I did like Dr Mangubat. I like his approach and how he views transgender people. I like that he is willing to do surgery for genderqueer people. I like how how he talks about it and the idea of sculpting the chest. How he's not just trying to do a mastectomy but to create a male chest. I would need a double incision and that's what I expected
There's still part of my brain that's questioning top surgery. At the same time, I just took my binder off and hate my chest so badly and thinking how great it would be to just not worry about it.
I can't really imagine me having top surgery and a couple years from now going "oh no! I want boobs!" Let me restate that, I can't imagine that at all. I hate those things

Can I imagine myself wanting to be female? sort of, But even though I'm going the male-to-female route I really don't think I'm binary. I'm a male with female bits but I'd rather they not be physical bits. So I think the idea of wanting to be "female" a few years down the road is more about me not needing to prove I'm male and accepting my female side.
He reminded me that I really have to plan on insurance not paying.

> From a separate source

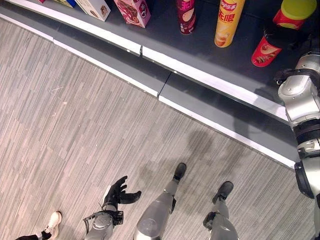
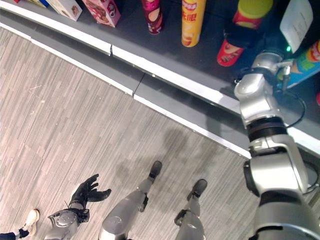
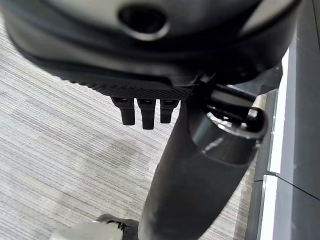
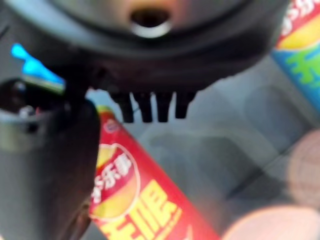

I'm going to fight like mad to get them to pay but... I know how insurance is. And I get stuck there. Is this worth going into debt over? I have been saving for a bit, so I've got a little bit set aside but if insurance pays nothing, I won't be able to pay for it up front. My attitude has always been to make do with what I got. How can I justify spending so much money on this? Except I wouldn't question it for any other transgender person.